▸ DIRECTIONS: Lines from the line with "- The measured" to the line with "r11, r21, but" in the entries below, and only those, must be output exactly, with both ends included.
-------- DATA FOR THIS TASK
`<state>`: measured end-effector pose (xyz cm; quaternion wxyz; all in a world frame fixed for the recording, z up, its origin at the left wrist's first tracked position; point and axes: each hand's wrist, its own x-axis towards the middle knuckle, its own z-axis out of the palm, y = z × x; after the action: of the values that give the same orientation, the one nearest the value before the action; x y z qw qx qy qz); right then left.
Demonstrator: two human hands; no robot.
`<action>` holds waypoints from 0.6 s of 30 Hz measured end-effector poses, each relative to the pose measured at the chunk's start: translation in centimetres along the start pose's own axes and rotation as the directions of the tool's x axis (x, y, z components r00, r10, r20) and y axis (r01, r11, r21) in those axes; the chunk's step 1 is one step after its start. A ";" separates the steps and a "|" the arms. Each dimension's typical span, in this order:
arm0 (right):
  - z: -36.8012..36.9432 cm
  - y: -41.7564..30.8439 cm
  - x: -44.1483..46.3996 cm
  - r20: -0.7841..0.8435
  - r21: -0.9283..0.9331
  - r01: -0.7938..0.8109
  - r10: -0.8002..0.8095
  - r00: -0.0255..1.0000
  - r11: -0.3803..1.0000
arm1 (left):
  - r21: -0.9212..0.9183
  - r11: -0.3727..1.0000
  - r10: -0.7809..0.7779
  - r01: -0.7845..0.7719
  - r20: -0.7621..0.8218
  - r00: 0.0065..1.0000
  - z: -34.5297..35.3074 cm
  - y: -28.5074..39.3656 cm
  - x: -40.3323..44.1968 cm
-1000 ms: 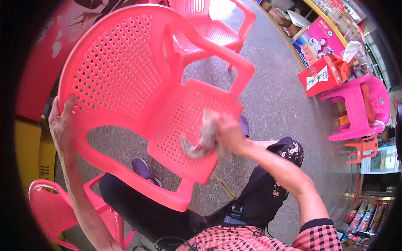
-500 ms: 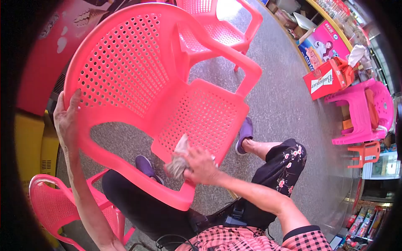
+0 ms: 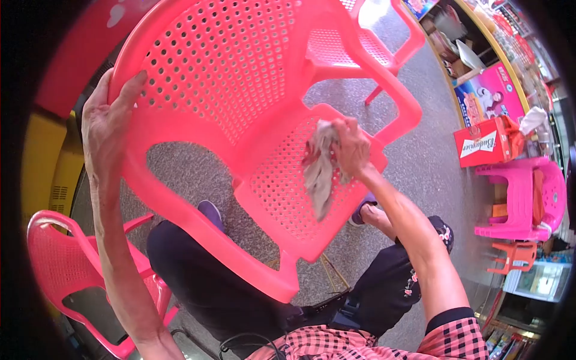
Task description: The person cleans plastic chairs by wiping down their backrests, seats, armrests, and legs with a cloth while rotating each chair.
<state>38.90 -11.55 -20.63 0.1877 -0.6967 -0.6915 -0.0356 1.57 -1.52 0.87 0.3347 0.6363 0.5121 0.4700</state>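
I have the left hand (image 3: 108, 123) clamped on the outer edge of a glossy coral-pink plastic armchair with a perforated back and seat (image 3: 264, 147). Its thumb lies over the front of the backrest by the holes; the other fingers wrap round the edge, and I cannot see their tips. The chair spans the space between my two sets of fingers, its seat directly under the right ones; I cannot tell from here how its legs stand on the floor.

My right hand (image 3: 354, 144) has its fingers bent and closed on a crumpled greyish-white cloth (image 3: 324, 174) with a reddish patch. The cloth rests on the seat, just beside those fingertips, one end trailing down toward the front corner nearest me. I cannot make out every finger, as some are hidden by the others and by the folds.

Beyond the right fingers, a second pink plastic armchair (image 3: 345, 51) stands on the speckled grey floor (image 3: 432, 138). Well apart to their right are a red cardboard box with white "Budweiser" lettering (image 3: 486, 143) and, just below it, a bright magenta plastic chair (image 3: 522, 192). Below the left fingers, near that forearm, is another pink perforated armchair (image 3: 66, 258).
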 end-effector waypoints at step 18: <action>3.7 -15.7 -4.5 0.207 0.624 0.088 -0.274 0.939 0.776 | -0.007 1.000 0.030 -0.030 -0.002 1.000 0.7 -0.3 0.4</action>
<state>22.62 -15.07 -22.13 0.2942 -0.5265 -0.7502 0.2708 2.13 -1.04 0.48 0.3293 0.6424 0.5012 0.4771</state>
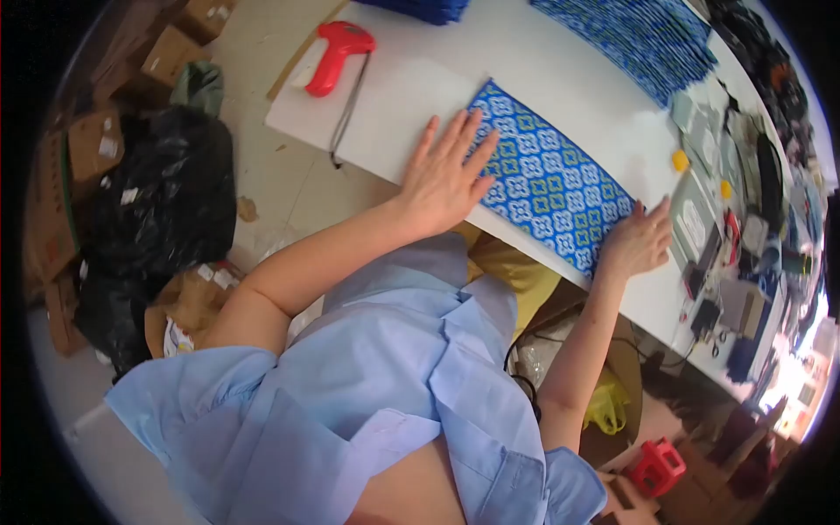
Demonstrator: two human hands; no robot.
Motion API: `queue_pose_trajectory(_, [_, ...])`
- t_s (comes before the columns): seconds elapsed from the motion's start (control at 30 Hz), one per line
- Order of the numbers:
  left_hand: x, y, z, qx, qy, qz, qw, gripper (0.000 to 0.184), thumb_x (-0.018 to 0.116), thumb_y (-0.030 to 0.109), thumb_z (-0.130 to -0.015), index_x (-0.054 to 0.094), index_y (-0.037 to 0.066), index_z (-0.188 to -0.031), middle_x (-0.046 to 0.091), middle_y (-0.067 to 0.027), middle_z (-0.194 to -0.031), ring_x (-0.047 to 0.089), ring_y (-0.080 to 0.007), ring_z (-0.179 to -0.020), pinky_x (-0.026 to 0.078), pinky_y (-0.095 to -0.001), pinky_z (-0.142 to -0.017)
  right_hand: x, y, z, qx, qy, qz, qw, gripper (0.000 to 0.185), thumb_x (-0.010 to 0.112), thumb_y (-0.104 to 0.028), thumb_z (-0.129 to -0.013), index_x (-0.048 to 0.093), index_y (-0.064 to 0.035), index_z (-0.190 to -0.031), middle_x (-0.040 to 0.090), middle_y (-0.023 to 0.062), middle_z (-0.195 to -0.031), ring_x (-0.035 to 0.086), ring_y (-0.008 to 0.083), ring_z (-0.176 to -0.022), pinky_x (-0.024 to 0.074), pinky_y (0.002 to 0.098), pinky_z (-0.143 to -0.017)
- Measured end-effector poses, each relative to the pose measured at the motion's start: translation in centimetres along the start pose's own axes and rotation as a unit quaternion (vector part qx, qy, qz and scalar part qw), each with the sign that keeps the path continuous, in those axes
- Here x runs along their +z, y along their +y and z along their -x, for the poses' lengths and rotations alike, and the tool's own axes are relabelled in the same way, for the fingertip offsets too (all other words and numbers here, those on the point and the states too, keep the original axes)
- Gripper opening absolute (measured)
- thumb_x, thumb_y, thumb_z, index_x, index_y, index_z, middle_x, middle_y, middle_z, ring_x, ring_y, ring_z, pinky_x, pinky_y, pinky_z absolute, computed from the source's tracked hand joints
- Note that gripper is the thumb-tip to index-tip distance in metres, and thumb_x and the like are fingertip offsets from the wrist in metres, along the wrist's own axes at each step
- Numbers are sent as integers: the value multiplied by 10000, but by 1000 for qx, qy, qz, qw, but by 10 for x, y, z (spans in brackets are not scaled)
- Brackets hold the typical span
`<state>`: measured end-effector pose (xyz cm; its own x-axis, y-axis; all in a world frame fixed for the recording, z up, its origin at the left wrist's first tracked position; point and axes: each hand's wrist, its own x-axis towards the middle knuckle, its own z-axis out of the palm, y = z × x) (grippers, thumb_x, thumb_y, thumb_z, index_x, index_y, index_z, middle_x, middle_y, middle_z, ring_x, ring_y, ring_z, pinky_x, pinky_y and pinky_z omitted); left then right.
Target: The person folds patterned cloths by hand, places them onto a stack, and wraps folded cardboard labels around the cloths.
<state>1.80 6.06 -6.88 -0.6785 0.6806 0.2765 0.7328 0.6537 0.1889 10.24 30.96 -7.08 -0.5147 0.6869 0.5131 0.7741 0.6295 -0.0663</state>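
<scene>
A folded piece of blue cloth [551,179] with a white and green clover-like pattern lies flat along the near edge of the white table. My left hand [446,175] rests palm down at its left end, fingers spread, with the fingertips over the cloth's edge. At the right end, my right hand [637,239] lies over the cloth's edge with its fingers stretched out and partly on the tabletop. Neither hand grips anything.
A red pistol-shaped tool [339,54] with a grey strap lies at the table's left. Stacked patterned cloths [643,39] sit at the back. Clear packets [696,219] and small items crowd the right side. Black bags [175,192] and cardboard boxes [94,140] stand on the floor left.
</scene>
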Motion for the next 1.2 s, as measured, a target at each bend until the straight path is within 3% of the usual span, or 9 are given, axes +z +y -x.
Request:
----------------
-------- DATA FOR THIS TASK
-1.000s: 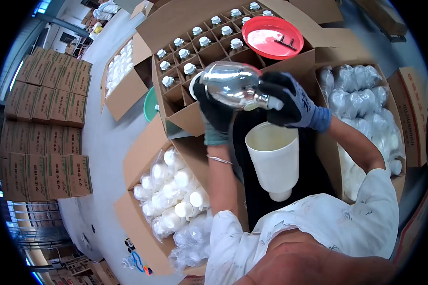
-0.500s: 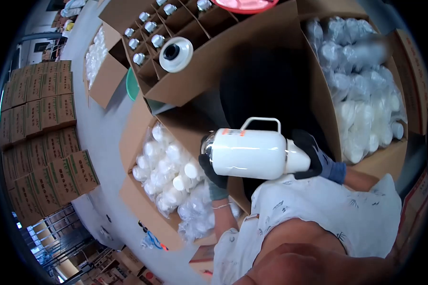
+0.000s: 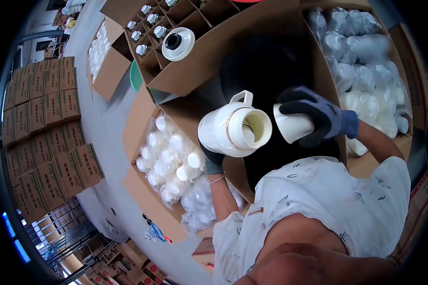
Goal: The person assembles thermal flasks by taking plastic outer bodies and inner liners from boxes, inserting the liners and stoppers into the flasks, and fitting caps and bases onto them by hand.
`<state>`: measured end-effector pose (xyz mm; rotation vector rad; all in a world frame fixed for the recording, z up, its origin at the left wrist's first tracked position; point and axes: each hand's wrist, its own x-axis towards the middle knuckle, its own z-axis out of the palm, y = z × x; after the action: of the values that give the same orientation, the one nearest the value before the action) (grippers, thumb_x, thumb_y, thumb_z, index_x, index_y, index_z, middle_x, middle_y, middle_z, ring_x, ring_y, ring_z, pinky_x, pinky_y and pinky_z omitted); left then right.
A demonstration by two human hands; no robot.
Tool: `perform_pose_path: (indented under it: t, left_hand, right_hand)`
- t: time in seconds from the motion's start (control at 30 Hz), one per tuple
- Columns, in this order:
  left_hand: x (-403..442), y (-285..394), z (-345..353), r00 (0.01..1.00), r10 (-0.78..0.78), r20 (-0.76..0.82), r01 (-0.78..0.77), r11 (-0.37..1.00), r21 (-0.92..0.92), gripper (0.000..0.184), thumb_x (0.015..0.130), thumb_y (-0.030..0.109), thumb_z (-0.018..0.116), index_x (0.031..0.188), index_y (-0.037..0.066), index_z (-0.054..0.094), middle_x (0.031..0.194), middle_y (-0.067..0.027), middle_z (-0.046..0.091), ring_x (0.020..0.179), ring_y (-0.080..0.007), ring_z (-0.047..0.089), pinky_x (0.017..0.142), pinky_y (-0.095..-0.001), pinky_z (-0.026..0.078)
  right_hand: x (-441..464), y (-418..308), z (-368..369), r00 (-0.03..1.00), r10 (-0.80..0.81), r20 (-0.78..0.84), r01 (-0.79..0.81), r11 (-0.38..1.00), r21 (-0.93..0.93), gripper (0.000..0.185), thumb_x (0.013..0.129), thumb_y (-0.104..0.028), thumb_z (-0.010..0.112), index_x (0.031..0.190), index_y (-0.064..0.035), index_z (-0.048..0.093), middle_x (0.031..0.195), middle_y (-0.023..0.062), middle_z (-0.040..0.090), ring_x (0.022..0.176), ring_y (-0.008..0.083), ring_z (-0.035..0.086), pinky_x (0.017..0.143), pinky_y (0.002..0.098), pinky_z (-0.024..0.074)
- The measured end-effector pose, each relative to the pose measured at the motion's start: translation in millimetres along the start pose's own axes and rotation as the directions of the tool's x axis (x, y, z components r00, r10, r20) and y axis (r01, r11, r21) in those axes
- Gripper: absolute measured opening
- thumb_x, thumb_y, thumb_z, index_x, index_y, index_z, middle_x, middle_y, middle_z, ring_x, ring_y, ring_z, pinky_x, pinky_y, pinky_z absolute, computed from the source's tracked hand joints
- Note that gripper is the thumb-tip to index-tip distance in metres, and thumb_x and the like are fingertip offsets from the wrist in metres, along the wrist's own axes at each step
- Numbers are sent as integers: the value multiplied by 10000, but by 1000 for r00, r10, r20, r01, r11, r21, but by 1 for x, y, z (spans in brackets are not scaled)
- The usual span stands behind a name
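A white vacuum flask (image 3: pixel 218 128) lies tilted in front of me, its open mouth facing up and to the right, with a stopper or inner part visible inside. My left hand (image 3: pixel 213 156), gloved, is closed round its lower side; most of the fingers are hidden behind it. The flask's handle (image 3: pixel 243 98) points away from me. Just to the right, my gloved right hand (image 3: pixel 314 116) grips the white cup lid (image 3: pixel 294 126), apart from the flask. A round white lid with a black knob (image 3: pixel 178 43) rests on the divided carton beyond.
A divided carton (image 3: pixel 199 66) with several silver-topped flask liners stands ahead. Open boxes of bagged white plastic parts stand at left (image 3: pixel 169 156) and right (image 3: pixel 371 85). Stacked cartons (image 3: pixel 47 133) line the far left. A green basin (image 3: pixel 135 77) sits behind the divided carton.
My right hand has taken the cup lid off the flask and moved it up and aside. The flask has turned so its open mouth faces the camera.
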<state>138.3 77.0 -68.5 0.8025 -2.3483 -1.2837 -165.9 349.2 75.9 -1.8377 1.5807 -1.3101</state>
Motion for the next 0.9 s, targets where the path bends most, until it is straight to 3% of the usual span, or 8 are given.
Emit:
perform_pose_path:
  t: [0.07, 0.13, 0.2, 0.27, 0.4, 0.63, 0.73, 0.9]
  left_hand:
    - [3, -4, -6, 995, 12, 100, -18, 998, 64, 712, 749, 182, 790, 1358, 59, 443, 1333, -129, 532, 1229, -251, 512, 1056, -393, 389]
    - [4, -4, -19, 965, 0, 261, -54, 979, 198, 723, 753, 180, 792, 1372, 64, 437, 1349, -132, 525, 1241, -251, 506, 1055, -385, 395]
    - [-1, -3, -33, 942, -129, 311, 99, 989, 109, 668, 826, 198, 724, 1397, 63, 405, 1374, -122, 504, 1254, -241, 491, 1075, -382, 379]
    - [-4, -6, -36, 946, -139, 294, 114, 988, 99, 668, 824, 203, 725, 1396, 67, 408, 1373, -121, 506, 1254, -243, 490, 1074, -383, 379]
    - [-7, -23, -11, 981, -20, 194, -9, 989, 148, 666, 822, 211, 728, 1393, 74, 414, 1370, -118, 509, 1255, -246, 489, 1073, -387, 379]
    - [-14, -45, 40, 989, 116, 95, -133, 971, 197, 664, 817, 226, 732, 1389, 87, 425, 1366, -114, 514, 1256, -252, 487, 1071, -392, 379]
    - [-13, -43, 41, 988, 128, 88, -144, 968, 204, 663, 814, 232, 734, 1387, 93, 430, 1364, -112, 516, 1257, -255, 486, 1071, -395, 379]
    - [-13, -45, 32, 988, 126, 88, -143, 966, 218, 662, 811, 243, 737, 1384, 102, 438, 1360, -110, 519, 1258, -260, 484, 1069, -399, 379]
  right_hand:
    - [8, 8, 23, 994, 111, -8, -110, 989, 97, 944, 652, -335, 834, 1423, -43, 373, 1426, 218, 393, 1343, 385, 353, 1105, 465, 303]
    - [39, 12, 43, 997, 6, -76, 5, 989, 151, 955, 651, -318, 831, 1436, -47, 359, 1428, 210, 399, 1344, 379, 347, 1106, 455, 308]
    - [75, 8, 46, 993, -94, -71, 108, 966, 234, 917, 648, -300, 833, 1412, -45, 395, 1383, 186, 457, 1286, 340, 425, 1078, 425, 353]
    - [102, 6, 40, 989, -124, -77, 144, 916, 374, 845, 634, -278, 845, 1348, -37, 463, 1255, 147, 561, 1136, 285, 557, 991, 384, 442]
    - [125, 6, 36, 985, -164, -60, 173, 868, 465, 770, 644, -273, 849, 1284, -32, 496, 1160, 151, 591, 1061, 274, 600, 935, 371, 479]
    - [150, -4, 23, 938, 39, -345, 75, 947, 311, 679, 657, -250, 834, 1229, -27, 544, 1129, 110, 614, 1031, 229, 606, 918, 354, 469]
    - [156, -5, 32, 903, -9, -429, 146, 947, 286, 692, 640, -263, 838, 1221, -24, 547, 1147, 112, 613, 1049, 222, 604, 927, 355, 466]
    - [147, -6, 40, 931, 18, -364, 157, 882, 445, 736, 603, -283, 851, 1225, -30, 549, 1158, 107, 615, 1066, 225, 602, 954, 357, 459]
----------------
▸ EXERCISE SOLUTION:
- The measured end-effector pose, each relative to the pose measured at the motion's start: translation in millimetres along the start pose's own axes and rotation as the directions of the tool's x axis (x, y, z components r00, r10, r20) and y axis (r01, r11, r21) in those axes
- Gripper: absolute measured opening
- thumb_x, thumb_y, thumb_z, index_x, index_y, index_z, middle_x, middle_y, middle_z, ring_x, ring_y, ring_z, pinky_x, pinky_y, pinky_z absolute, computed from the source's tracked hand joints
- Note that gripper is the thumb-tip to index-tip distance in metres, and thumb_x and the like are fingertip offsets from the wrist in metres, along the wrist's own axes at each step
- Numbers are sent as integers: the value multiplied by 10000, but by 1000 for r00, r10, r20, r01, r11, r21, but by 1 for x, y, z (spans in brackets are not scaled)

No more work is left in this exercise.